Theatre-Britain---Dick-Whittington---Publicity-Photo-2

VERMIN AND PEARLS | A rat queen (Kate Rutledge) terrorizes a cross-dressing Dick Whittington (Jad B. Sexton) in the latest panto from Theatre Britain.

ARNOLD WAYNE JONES  | Life+Style Editor
jones@dallasvoice.com

Having seen A Christmas Carol at the Dallas Theater Center about a dozen times now, which plays for a full month every December, the thing I can never quite wrap my mind around is how, during the other 11 months of the year, folks don’t see crotchety ol’ Ebenezer in themselves — at least, the ones running for the Republican presidential nomination. Scrooge is a right scourge (c’mon, don’t tell me that never occurred to you?) of the poor. In the opening moments, he rejects the idea of giving money to charity.

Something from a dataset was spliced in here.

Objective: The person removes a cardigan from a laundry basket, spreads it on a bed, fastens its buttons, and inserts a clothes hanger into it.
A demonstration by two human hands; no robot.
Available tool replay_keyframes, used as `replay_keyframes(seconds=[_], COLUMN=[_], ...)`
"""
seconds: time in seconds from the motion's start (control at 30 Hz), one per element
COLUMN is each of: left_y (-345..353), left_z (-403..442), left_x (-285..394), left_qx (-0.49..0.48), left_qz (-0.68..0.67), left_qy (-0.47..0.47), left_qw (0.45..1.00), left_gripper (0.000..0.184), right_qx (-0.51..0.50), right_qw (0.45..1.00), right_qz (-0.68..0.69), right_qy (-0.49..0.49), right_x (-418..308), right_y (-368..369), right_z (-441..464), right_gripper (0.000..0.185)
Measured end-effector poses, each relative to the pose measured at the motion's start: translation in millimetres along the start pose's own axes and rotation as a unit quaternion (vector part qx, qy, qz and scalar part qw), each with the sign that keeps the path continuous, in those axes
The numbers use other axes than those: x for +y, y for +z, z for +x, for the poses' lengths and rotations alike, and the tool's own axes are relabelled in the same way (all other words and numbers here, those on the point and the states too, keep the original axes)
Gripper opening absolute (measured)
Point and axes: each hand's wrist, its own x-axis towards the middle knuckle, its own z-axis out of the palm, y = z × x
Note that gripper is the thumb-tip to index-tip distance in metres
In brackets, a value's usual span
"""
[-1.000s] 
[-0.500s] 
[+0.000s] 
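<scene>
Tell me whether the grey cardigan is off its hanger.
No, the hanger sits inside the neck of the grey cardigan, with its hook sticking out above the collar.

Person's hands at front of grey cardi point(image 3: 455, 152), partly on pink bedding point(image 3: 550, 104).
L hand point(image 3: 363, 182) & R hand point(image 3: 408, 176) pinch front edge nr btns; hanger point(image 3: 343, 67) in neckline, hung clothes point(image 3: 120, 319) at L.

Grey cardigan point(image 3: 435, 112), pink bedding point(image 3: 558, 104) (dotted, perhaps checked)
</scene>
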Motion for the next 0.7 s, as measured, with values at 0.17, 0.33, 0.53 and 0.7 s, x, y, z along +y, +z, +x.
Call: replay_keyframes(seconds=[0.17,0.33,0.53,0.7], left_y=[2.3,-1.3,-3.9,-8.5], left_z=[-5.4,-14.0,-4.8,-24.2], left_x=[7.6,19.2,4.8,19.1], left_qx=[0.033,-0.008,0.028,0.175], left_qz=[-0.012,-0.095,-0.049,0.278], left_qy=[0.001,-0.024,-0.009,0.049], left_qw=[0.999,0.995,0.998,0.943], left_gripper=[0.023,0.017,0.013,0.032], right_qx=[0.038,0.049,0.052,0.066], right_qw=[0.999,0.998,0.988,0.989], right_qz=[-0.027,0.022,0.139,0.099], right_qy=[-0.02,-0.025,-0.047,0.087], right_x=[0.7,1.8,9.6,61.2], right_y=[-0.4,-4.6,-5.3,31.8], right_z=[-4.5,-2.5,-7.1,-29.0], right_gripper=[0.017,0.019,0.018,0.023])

“Isn’t that what the workhouses are for?” he cruelly asks.  Why don’t the poor do us all a favor and die, he rhetorically wonders, “and decrease the surplus population?” It’s the transformation at the end — the transition from starting as Gingrich (or is that Gin-grinch?) and ending up as Obama, all yes-we-can and full of hope — from which the beauty of the story emerges. And he gets there entirely via some ghosts, not with the assistance of Occupy Hyde Park.

The Theater Center has been roasting this chestnut since the Carter administration, but to be honest, there’s almost always something new to enjoy with it. The surprise this year (other than the absence of both Denise Lee and Liz Mikel — the first time in my memory at least one has not be in it) is how the director, Joel Ferrell (returning to the show after taking a break last year), has brought out both the humor and the horror of this most famous of ghost stories.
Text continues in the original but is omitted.